▶ What to do
Find the line with "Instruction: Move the" in the entries below. Repeat it, every following line, and the line with "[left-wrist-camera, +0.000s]", exactly and with nothing added.

Collection entries:
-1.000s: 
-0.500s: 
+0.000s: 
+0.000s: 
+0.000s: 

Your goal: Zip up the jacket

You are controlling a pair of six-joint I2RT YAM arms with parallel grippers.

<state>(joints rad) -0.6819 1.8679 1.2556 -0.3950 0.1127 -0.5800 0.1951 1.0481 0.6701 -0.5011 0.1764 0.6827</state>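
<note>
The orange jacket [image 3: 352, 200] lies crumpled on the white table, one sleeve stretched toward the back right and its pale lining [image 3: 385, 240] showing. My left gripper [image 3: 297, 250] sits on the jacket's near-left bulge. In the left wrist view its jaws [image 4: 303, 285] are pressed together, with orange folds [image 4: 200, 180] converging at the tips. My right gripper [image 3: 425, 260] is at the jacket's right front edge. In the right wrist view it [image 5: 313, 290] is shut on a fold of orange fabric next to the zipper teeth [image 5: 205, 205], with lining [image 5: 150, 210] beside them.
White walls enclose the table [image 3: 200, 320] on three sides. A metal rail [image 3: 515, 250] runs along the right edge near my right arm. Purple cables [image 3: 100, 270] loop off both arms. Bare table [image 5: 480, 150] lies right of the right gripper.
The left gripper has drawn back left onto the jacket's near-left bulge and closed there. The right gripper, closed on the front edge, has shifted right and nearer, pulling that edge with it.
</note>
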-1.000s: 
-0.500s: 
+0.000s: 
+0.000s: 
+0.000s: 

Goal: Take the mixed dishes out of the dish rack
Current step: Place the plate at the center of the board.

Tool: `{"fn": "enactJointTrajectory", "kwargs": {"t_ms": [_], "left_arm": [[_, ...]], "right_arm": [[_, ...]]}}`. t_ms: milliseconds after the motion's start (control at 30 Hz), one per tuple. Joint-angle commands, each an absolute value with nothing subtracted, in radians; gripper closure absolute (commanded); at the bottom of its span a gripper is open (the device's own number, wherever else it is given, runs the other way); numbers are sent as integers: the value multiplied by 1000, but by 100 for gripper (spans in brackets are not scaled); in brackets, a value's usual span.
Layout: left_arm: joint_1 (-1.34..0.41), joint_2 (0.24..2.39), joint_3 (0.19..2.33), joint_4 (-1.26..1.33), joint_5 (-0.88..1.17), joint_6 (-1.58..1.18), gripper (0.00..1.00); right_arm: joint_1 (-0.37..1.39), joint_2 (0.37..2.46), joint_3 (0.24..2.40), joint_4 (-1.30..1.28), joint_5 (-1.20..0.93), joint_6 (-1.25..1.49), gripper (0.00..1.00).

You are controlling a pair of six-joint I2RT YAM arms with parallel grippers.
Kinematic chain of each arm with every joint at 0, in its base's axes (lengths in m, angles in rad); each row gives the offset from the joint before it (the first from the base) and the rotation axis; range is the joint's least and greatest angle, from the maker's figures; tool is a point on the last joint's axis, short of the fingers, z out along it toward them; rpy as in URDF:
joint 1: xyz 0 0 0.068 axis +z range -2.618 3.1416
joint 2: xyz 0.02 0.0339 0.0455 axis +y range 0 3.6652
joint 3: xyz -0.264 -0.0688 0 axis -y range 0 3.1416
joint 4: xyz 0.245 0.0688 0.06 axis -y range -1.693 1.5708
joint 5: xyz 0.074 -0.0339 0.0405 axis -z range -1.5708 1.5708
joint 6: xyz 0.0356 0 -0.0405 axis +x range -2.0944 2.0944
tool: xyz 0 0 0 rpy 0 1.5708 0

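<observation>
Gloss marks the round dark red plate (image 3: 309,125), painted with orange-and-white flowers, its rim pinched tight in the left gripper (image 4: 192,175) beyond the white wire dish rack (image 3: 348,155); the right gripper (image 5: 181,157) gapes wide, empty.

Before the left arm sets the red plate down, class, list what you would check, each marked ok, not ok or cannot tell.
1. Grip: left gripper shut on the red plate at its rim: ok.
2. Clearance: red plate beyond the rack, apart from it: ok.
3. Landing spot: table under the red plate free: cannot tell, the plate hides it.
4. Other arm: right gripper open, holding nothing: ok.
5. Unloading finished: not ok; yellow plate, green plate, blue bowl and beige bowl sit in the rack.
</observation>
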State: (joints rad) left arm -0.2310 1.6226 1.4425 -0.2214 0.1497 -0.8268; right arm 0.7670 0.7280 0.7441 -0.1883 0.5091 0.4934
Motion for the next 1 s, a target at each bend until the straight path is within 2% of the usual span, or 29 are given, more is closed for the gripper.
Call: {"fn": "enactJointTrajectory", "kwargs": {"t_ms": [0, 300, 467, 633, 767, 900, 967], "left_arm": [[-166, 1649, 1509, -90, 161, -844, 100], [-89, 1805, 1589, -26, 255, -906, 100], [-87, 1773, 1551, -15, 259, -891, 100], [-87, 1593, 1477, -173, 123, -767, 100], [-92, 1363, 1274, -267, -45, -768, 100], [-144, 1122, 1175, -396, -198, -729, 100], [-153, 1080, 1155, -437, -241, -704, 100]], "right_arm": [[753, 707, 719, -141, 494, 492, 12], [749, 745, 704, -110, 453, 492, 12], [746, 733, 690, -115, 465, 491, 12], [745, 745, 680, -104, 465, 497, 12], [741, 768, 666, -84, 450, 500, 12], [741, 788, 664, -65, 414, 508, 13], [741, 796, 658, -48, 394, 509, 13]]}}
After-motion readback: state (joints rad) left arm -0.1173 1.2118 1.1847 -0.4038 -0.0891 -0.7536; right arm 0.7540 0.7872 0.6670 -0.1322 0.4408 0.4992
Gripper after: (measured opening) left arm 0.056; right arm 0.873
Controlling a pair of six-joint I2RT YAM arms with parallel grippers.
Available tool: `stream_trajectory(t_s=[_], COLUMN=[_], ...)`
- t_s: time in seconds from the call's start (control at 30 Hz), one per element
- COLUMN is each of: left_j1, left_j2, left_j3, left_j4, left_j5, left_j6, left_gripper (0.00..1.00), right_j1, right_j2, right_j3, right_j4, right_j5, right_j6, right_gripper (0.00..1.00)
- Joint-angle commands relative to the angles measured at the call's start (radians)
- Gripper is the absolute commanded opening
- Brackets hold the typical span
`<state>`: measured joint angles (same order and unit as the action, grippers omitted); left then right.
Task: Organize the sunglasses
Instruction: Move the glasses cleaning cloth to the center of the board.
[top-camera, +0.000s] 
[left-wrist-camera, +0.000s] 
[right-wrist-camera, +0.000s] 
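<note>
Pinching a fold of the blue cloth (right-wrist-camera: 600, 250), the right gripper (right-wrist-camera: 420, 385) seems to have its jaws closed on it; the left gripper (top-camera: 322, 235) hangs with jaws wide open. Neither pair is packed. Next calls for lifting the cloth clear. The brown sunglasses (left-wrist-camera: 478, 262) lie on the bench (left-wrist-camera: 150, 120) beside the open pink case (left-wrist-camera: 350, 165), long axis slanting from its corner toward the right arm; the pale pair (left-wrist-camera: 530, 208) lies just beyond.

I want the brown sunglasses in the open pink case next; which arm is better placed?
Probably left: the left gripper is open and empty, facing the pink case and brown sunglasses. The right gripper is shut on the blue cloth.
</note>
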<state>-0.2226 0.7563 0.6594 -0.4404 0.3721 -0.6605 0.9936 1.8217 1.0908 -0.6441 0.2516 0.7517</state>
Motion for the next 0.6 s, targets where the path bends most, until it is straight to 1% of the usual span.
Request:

▶ Exercise output
Instruction: Move the glasses cleaning cloth to the center of the board.
[top-camera, +0.000s] 
[left-wrist-camera, +0.000s] 

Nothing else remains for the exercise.